Capitaux propres dans le domicile 207 500 $

[21] Par conséquent, à la suite des transactions conclues avec son époux, aux termes desquelles l’appelante devenait responsable des dettes de JEMM et obtenait la part que son époux détenait dans le domicile familial, l’appelante a payé une contrepartie de 184 793 $, en assumant personnellement la responsabilité de l’emprunt souscrit par JEMM. L’appelante a obtenu en retour la part que détenait son époux dans le domicile familial.

III. CONCLUSION

[22] L’appel est accueilli et l’affaire est renvoyée au ministre du Revenu national pour nouvelle cotisation; il sera tenu compte du fait que le manque à gagner en contrepartie du transfert du bien n’était que de 11 353 $, cette somme correspondant au solde entre, d’une part, la moitié de la juste valeur marchande (196 147 $) de la participation de M. Casolino dans le domicile et, d’autre part, l’hypothèque (184 793 $) souscrite pour le remboursement de la ligne de crédit de JEMM. L’appelante a remboursé la ligne de crédit de JEMM dans le cadre du nouveau prêt hypothécaire (422 000 $), lequel est devenu sa responsabilité.

[23] L’intimée devra verser des dépens à l’appelante conformément au tarif établi.

Signé à Ottawa, Canada, ce 3e jour de septembre 2020.

« R. MacPhee »

Le juge MacPhee

Traduction certifiée conforme

ce 10e jour de février 2021.

François Brunet, réviseur


RÉFÉRENCE :

2020 CCI 99

NO DU DOSSIER DE LA COUR :

2015-5214(GST)G

INTITULÉ :

JANICE CASOLINO c. SA MAJESTÉ LA REINE

LIEU DE L’AUDIENCE :

TORONTO (ONTARIO)

DATE DE L’AUDIENCE :

Le 24 août 2020

MOTIFS DU JUGEMENT :

L’honorable juge Ronald MacPhee

DATE DU JUGEMENT :

Le 3 septembre 2020

COMPARUTIONS :

Avocats de l’appelante :

Me Charles Haworth

Me Jeffrey Radnoff

Avocat de l’intimée :

Me Tony Cheung

AVOCATS INSCRITS AU DOSSIER :

Pour l’appelante :

Nom :

[EN BLANC]

Cabinet :

[EN BLANC]

Pour l’intimée :

Nathalie G. Drouin

Sous-procureure générale du Canada

Ottawa, Canada

 

 



[1] Pour que le paragraphe 325(1) de la Loi joue, quatre critères doivent être respectés : (Canada c. Livingston, 2008 CAF 89 (CAF), au paragraphe 17, 2008 D.T.C. 6233 (angl.) (CAF) :

i) L’auteur du transfert doit être tenu de faire des versements aux termes de la Loi pour la période de déclaration qui comprend le moment du transfert ou pour ses périodes de déclaration antérieures.
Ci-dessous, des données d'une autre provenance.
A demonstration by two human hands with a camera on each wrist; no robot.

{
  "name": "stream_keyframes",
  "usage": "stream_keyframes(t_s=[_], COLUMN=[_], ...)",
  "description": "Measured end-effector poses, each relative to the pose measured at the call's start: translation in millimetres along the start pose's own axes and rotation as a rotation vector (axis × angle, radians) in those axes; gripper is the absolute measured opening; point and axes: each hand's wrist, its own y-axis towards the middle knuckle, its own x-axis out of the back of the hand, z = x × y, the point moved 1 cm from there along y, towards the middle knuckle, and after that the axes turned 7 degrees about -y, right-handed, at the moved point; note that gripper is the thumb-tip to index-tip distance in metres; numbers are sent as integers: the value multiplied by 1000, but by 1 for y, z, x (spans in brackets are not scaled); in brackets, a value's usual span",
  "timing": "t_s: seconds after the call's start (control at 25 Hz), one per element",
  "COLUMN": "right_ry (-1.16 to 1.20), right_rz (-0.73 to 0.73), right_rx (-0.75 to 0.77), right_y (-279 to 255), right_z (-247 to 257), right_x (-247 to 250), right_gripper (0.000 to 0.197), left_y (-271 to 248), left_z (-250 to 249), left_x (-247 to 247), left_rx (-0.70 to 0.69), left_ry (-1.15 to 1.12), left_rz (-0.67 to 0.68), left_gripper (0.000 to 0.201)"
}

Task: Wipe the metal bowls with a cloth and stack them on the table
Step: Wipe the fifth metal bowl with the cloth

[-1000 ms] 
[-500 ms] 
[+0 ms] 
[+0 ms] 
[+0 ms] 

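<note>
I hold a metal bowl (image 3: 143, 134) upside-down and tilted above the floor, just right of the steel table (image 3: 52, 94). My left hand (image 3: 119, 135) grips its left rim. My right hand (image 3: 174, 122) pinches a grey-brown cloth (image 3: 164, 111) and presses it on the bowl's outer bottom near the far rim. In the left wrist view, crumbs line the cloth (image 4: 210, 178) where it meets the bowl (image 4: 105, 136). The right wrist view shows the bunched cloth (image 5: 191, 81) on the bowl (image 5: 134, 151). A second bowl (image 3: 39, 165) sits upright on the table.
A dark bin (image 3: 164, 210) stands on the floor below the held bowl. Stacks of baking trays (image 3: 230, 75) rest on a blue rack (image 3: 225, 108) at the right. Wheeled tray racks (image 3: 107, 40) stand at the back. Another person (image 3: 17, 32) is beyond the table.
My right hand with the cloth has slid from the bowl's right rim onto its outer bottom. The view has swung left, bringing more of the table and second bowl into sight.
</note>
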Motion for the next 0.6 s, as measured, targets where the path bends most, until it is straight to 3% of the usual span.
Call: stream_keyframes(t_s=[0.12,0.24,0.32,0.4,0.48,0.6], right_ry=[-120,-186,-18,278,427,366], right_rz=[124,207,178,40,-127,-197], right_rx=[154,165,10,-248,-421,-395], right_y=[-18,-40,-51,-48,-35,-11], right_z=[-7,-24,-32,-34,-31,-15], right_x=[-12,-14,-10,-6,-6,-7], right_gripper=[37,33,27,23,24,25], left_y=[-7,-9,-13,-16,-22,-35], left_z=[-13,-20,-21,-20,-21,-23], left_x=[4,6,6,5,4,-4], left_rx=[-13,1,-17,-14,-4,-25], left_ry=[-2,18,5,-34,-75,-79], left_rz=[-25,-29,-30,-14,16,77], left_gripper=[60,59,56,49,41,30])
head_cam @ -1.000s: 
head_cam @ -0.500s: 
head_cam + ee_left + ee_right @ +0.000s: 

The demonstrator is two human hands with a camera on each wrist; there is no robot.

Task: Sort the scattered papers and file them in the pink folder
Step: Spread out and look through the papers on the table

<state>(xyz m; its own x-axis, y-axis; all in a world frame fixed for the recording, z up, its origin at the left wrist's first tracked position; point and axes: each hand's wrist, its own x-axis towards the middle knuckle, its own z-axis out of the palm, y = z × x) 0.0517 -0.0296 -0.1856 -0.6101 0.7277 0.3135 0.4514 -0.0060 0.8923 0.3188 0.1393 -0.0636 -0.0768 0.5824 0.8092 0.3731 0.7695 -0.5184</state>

ii) Il doit y avoir eu transfert direct ou indirect de biens au moyen d’une fiducie ou de toute autre façon, de l’auteur du transfert à son bénéficiaire.

iii) Le bénéficiaire du transfert doit être : soit l’époux ou conjoint de fait de l’auteur du transfert au moment de celui-ci, ou une personne devenue depuis son époux ou conjoint de fait;
soit une personne qui était âgée de moins de 18 ans au moment du transfert; soit une personne avec laquelle l’auteur du transfert avait un lien de dépendance.

iv) La juste valeur marchande des biens transférés doit excéder la juste valeur marchande de la contrepartie donnée par le bénéficiaire du transfert au moment du transfert.